Other judges and a judicial ethics expert quoted in the story took a dim view of the judge’s decision.

This debate became public in the wake of the George Zimmerman verdict, which, in fact, was cited as having an impact on Spooner’s trial.

Spooner is a white man and the teen he shot to death (not just allegedly or accused of, but did as there is video of him doing so) is a 13-year-old African-American boy. 

“A number of potential jurors for the trial — which will determine the fate of a Milwaukee senior citizen charged with fatally shooting his 13-year-old neighbor — said Monday they might have a hard time ignoring parallels to the Zimmerman case, and the reaction to the Florida jury’s decision,” a July 15 story said.

Although some might have thought the family ties and friendship between judge and lawyer would work in favor of the defense because the judge could not possibly be objective — however subconsciously — no matter how good his intentions might be.

But yesterday the defendant, John Spooner, was found guilty of first-degree intentional homicide, which would shoot down such arguments, right?

Perhaps, except that given the videotape, ironically from Spooner’s own security camera mounted to surveil the sidewalk in front of his house, and the eye witness testimony by the teenager’s mother who standing on the front porch of her house which is next door to Spooner’s, that verdict would not be surprising.

Yet, to come, however, was a second phase of the trial in which Spooner’s lawyer, Gimbel, was to argue that his 76-year-old client should be declared not guilty be reason of mental disease defect.

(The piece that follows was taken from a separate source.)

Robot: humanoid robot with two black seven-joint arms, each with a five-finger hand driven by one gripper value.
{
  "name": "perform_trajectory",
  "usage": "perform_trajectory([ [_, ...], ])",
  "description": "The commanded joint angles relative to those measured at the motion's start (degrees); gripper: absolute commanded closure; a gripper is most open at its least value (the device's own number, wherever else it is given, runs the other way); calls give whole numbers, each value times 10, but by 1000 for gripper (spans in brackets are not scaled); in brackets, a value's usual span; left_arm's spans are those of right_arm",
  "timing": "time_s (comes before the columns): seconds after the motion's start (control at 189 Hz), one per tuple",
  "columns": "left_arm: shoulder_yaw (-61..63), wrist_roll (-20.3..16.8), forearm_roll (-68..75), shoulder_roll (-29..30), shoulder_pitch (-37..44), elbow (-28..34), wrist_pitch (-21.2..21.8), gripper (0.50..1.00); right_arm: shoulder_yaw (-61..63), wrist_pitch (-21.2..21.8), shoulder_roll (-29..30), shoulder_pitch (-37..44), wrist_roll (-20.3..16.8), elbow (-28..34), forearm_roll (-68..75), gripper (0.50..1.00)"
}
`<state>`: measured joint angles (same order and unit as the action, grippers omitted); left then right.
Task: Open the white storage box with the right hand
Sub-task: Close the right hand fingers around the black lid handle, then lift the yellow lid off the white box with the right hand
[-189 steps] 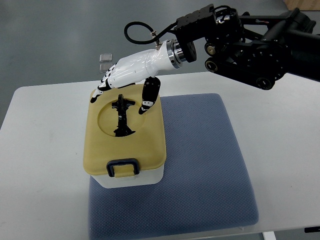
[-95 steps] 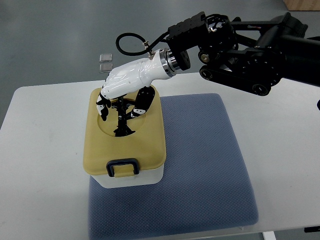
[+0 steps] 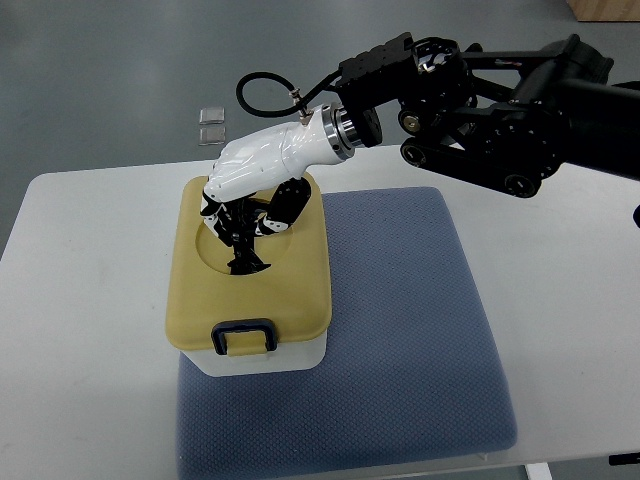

 That phase hit a bump a few hours ago, however, when Gimbel said Spooner was “mentally unfit to continue the insanity plea portion of the trial,” according to an update on the newspaper’s website.
Because of the, at least perceived, conflict of interest, it’s hard to see how the judge can avoid criticism no matter how he rules.

Judicial Ethics are Public’s Business

The Legal Newsline Legal Journal reports that the Wisconsin Supreme Court Justices are split over whether or not the Court’s judicial ethics code needs revising.

“Wis. SC justices torn over possible new recusal rules”


The fact that the justices are “torn” is not news. Neither is the revelation that some think things are just fine the way they are, thank you very much — never mind that some of the things a couple of them have done and said certainly makes them appear to be ethically challenged, or at least clueless.

It seems to me that those who don’t understand that “perception” can be as important as actual and see no need to update the code are evidence that it probably does need examining, discussing and possible revising. Just as those mentioned in this report who eschew transparency and say discussing and possibly changing the code shouldn’t occur in an open meeting, indicates that, indeed, it should. Why shouldn’t it be? Do the justices who prefer secrecy have something to hide, particularly when it comes to how they conduct the public’s business?